Below are lines of data; count those that contain "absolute" and give the total alone.

(Dataset extract begins)

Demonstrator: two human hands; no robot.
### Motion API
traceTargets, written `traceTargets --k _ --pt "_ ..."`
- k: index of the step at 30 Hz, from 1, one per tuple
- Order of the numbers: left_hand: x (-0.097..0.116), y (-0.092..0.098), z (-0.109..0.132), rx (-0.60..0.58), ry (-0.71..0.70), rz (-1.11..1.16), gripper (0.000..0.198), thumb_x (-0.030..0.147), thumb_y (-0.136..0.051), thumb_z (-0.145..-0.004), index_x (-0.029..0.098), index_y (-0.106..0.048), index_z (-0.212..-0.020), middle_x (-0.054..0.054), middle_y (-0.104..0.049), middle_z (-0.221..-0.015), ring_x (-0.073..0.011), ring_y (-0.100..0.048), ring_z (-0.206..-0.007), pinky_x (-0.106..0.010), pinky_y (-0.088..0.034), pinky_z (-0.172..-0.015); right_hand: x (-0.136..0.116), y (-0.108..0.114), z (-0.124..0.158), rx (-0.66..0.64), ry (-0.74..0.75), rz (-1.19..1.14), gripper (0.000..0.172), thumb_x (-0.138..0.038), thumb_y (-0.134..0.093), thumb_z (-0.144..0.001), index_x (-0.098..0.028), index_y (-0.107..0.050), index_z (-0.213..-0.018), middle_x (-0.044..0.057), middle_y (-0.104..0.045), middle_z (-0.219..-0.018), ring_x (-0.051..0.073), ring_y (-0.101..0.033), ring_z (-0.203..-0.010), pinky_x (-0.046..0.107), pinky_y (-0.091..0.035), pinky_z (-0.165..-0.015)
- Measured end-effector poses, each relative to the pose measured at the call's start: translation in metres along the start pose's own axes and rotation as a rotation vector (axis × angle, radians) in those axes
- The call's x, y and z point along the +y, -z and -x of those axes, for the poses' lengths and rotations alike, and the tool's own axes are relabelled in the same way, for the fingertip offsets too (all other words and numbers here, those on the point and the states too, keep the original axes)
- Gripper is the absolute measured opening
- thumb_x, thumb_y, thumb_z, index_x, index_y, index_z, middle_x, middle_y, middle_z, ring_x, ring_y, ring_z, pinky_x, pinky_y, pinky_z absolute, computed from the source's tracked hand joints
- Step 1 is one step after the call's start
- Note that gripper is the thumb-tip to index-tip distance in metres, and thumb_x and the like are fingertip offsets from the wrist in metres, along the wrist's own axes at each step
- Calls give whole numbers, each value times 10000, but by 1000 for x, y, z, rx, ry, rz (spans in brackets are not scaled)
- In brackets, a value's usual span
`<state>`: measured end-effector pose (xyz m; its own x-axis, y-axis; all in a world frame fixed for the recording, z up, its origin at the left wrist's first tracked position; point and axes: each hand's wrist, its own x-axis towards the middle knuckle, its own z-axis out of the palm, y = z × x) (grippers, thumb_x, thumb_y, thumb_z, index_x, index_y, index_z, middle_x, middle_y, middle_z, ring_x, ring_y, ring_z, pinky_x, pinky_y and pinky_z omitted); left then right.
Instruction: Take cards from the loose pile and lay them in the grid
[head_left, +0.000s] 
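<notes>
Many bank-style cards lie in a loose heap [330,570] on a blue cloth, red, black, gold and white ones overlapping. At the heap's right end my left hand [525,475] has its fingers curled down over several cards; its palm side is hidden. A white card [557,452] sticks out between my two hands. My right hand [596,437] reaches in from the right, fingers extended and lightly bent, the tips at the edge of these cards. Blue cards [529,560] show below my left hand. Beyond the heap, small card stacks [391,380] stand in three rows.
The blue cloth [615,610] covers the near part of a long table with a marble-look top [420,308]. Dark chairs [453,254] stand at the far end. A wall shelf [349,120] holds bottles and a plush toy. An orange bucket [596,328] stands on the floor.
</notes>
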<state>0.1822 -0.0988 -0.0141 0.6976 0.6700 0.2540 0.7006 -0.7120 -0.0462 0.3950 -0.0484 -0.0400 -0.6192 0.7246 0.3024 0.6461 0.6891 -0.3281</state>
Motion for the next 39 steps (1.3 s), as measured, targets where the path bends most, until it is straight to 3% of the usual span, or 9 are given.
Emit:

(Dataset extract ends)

Reply to the exercise >> 2